Friday, March 31, 2017

Tucson police say Isabel Celis' remains found

Magnus said the remains were found in "rural Pima County" and were
sent to Bode Cellmark Forensics in Virginia where DNA evidence was
confirmed.
"We see this as absolutely a tragedy," Magnus said in a news
conference Friday afternoon. "We were all hoping to find her alive."

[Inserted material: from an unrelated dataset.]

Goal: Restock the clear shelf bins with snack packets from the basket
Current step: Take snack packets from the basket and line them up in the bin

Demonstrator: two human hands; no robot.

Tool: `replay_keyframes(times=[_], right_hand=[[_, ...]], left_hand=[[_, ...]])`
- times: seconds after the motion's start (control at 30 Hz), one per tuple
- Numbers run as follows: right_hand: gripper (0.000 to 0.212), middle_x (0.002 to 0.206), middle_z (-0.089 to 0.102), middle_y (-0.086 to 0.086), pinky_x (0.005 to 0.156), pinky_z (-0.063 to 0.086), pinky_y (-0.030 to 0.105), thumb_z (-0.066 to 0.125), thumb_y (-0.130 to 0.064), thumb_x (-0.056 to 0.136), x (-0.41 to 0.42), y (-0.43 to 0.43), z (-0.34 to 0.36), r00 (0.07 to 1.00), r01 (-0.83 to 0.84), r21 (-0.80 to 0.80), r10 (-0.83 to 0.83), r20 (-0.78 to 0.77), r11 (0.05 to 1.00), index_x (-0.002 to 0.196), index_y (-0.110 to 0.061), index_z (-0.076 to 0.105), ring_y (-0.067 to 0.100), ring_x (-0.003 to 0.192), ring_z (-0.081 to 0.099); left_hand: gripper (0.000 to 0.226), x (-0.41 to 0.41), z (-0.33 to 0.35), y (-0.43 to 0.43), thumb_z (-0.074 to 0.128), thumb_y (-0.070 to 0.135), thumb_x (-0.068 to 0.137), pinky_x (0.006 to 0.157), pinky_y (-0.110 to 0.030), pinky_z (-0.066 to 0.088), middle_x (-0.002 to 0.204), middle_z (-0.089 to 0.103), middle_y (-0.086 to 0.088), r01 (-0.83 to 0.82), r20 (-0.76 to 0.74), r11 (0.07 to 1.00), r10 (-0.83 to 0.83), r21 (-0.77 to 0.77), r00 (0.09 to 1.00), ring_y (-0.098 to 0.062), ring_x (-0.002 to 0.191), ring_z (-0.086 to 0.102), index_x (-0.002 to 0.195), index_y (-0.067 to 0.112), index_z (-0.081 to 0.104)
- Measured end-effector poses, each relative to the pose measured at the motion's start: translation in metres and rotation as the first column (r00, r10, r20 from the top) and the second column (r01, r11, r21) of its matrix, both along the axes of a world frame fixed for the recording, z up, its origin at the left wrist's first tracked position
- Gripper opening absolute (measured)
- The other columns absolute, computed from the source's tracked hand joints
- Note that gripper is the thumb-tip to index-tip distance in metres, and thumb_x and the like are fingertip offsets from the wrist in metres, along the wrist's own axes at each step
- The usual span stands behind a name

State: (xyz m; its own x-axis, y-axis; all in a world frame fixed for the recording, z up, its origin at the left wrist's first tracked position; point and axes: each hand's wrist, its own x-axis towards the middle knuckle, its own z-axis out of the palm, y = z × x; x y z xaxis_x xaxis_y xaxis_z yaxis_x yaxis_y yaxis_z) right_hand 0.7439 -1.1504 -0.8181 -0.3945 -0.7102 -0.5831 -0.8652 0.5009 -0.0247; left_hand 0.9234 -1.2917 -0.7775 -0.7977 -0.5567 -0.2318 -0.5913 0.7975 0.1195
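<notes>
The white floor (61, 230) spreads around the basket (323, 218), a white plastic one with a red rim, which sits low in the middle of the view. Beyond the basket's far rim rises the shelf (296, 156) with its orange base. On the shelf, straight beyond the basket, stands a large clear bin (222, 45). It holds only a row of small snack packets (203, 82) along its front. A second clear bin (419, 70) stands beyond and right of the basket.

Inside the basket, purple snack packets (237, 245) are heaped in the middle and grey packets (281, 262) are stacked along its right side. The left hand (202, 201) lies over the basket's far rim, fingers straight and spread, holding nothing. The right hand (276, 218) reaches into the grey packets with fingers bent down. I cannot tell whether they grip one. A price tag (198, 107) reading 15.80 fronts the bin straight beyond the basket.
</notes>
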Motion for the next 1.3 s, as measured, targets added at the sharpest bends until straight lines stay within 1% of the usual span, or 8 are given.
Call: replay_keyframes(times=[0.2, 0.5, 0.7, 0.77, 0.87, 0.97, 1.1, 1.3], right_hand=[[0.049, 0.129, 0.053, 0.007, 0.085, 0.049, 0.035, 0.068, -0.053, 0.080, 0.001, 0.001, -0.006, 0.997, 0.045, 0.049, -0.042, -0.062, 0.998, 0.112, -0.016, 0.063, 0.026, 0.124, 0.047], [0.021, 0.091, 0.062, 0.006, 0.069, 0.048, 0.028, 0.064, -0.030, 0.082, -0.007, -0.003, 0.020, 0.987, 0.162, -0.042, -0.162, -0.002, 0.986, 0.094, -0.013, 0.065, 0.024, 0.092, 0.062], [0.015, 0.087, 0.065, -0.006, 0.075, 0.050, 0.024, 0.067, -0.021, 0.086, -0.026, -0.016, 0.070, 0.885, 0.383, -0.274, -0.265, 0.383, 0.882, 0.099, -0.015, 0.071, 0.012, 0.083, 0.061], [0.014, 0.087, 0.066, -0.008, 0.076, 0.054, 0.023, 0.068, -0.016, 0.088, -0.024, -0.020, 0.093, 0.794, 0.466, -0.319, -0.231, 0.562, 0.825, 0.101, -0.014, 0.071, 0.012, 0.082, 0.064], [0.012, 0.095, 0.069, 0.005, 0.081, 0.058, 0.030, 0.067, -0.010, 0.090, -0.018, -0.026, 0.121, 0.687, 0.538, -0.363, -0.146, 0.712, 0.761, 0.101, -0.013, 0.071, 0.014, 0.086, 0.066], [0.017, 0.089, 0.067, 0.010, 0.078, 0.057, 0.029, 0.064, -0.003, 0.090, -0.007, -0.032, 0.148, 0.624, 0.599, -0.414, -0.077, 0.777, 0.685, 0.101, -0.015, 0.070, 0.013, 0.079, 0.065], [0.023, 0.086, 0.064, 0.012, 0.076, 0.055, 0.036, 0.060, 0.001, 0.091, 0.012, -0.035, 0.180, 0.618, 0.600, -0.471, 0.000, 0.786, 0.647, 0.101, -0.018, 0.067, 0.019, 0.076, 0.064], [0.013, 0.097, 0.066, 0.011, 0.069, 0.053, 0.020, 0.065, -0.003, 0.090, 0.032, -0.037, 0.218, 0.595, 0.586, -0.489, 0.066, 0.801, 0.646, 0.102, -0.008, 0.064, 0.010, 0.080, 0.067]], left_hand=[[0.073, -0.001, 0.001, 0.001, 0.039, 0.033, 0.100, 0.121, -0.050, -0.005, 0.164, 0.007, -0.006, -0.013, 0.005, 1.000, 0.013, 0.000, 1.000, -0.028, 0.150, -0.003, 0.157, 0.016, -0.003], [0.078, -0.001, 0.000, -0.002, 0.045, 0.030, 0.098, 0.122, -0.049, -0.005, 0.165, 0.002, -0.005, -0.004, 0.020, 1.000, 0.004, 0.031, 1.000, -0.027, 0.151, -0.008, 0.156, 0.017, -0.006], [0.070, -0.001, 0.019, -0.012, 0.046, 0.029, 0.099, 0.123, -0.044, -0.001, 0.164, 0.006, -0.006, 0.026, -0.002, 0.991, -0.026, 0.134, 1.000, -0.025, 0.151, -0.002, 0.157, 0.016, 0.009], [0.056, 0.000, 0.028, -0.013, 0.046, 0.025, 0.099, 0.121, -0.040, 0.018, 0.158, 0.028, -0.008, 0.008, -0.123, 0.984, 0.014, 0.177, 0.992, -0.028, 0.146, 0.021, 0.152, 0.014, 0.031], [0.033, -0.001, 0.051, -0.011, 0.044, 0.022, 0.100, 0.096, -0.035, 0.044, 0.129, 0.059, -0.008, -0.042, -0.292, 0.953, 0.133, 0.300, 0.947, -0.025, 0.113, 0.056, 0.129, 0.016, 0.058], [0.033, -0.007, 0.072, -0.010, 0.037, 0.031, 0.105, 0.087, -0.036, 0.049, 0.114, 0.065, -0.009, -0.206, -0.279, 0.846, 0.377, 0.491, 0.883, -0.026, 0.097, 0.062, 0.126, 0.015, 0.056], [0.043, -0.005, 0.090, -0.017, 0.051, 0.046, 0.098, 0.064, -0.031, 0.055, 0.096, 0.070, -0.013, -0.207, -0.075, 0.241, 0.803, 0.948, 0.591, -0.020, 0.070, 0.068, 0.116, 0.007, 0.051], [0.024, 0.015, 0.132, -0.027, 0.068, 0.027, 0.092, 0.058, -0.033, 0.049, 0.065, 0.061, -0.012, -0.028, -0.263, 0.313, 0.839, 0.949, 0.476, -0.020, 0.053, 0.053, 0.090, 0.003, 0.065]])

Isabel was last seen April 20, 2012. Her father reported her missing the
next morning after finding she was not in her bedroom.
Police never named any suspects but said they found "suspicious
circumstances around a possible entry point" in the home.
MORE:  Arizona's Missing Children
"This is not an ending we would have hoped for, but this is not the end
to the case," Magnus said.
Magnus said investigators are again asking for the public's help in
solving the case.
Police and volunteers conducted exhaustive searches and even
renewed a door-to-door effort to find the girl 18 months after her
disappearance.
The search began when Sergio Celis went to wake Isabel up for a
baseball game, and she wasn't there. Becky Celis had already left for
work. Sergio Celis called authorities.


Police spent the next several weeks interviewing neighbors. They
checked surveillance videos of nearby businesses, canvassed parks
and even a landfill.
A neighbor said she heard her dogs barking and male voices outside
her bedroom window about 6:30 a.m. on the day Isabel was reported
missing. The neighbor said there were no sounds that indicated a
struggle.

About a month after her disappearance, police revealed Sergio Celis
had been barred from having contact with the girl's two older brothers
for a period of time, but they did not say why.
Sergio Celis said he wants to see detectives apply the same scrutiny to
any new leads.
"That was my main hope when everything revamped, that hopefully
they'll go in a more appropriate direction that they weren't looking at
from the beginning," he said.
The couple said a relative who moved away shortly after Isabel went
missing has been uncooperative with the investigation. They hope
police will get to interview him. The Celises would only say the relative
is someone who hasn't been in contact with the family.
Someone approaches them at least once a week to say they are
thinking of Isabel, Becky Celis said.
Meanwhile, they are trying to maintain a normal life of school and
activities for Isabel's two older brothers. But they say they are resistant
to make new memories without their "Isa."